*WHAT NEEDS TO BE DONE*. In the data below, which lines hold "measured"? Copy every one.

__________

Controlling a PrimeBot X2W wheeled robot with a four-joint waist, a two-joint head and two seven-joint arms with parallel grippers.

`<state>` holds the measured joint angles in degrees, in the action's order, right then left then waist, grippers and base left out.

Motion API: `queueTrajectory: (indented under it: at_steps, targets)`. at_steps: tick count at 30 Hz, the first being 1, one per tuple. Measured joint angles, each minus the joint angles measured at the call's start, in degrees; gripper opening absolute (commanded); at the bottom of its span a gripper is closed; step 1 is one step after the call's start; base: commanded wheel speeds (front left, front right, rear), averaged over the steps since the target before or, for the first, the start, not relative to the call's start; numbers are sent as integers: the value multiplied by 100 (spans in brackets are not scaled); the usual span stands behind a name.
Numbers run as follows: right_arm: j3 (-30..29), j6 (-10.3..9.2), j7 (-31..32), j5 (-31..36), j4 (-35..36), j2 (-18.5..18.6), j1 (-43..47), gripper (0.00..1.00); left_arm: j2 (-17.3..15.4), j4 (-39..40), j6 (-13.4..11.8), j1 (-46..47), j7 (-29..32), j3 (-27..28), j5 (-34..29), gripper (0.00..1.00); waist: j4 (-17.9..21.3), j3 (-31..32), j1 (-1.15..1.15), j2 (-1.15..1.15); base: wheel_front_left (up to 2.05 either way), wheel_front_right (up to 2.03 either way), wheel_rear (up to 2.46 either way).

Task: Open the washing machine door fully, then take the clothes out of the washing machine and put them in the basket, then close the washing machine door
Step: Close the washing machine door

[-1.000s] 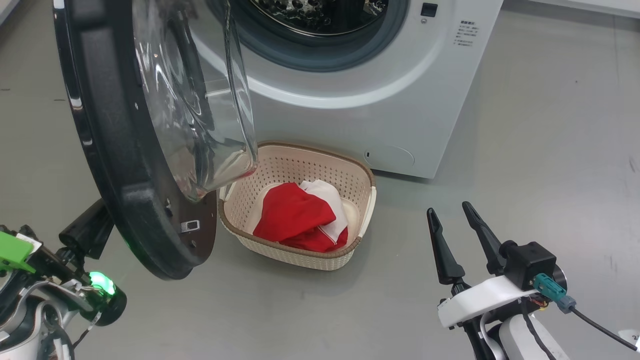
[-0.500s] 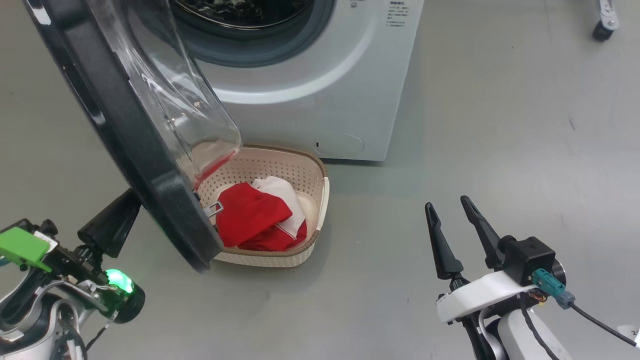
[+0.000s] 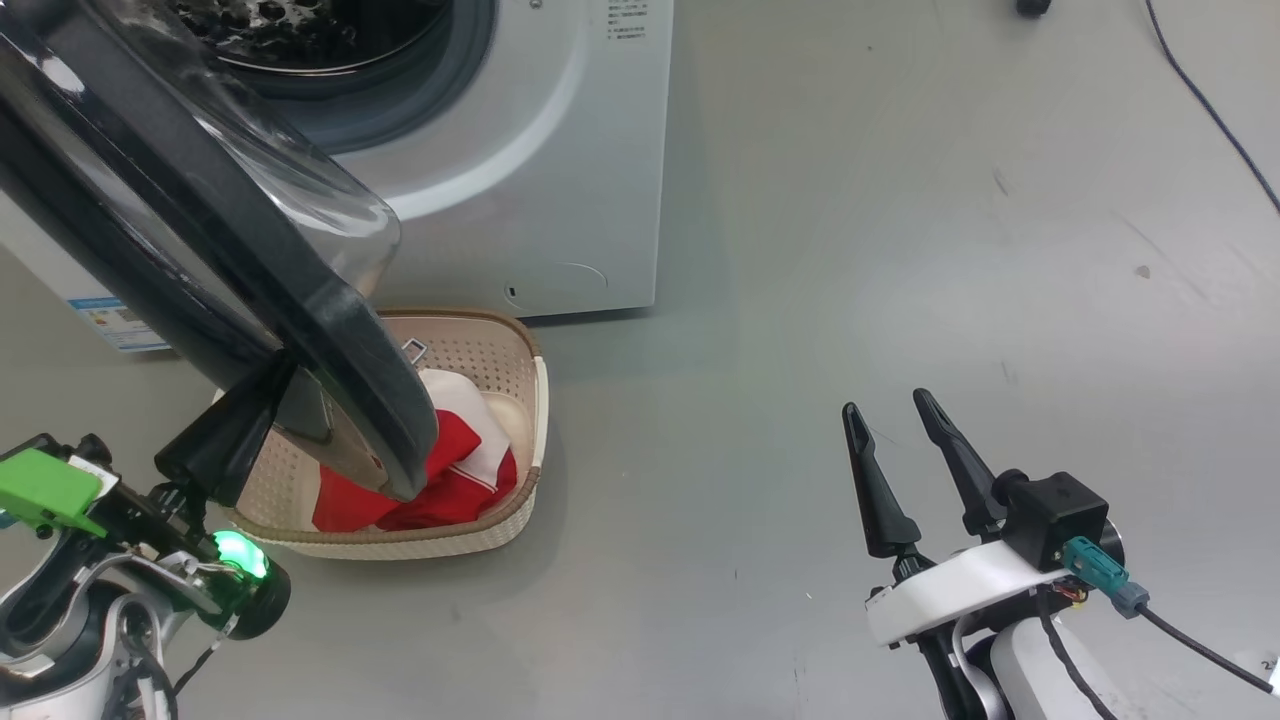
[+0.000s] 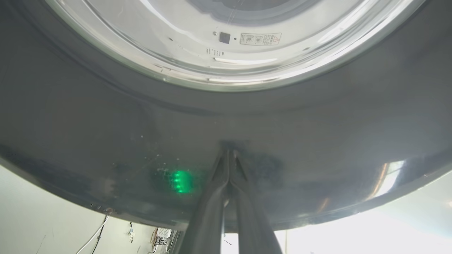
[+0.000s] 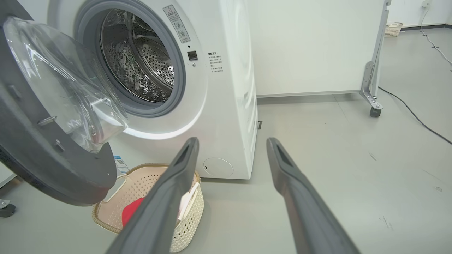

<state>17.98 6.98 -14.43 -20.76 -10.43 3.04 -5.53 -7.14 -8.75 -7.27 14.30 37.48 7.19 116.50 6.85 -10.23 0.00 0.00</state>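
Observation:
The washing machine door (image 3: 230, 260), with its black rim and clear glass bowl (image 3: 320, 215), stands partly open over the basket (image 3: 535, 400). My left gripper (image 4: 229, 152) is shut, empty, with its tips pressed on the rim's outer face; in the head view it (image 3: 265, 395) sits under the door's lower edge. Red and white clothes (image 3: 455, 470) lie in the cream basket, half hidden by the door. The white washing machine (image 3: 540, 150) shows a bare steel drum (image 5: 141, 63). My right gripper (image 3: 895, 455) hangs open over bare floor, well to the right.
A blue label (image 3: 115, 320) sits low on the machine's front. A black cable (image 3: 1215, 110) runs across the grey floor at the far right. In the right wrist view a white wheeled partition (image 5: 370, 91) stands behind the machine, with a small basket (image 5: 390, 30) far off.
The door has swung toward the machine's opening and now hangs over the basket, with my left gripper following against its rim. The head camera has turned. The right gripper has kept its pose.

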Motion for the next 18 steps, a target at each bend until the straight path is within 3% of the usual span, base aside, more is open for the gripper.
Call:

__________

*ANSWER TO THIS PROBLEM*.
`<state>` holds the measured joint angles in degrees, in the action's order, right then left then waist, grippers and base left out.
Motion API: `queueTrajectory: (indented under it: at_steps, targets)`. at_steps: tick count at 30 Hz, the first being 1, one per tuple. Measured joint angles, each minus the joint angles measured at the call's start, in degrees; gripper opening absolute (commanded); at the bottom of its span a gripper is closed; step 1 is one step after the call's start; base: commanded wheel speeds (front left, front right, rear), averaged over the steps since the target before or, for the first, the start, not relative to the call's start; numbers are sent as integers: the value multiplied by 100 (spans in brackets are not scaled); the usual span stands behind a name.

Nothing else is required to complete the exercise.